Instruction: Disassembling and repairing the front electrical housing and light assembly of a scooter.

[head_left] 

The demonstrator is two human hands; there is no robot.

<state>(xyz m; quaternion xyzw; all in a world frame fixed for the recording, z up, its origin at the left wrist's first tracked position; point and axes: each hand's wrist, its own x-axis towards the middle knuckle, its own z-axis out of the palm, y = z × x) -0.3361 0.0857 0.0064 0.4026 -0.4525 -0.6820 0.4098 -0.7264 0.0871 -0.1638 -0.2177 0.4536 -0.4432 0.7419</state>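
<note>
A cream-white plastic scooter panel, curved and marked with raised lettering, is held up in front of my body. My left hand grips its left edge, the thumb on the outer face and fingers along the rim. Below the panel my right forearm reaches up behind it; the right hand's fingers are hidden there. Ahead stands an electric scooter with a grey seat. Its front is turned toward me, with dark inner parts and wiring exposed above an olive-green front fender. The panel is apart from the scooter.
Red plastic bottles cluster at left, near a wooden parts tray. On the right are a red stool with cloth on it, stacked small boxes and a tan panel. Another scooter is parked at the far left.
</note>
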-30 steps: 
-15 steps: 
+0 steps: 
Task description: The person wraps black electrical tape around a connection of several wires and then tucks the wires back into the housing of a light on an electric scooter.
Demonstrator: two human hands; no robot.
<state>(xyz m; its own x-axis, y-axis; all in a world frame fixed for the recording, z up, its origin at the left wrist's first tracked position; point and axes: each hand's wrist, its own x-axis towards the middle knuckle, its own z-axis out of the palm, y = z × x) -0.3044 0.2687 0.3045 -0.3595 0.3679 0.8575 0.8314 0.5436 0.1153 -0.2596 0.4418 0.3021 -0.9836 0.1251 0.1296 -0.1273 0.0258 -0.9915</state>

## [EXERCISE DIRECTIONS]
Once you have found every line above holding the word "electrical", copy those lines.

## [ANSWER TO THIS EXERCISE]
Instruction: Disassembling and repairing the front electrical housing and light assembly of a scooter.
Task description: The person wraps black electrical tape around a connection of several wires and then tucks the wires back into the housing of a light on an electric scooter.

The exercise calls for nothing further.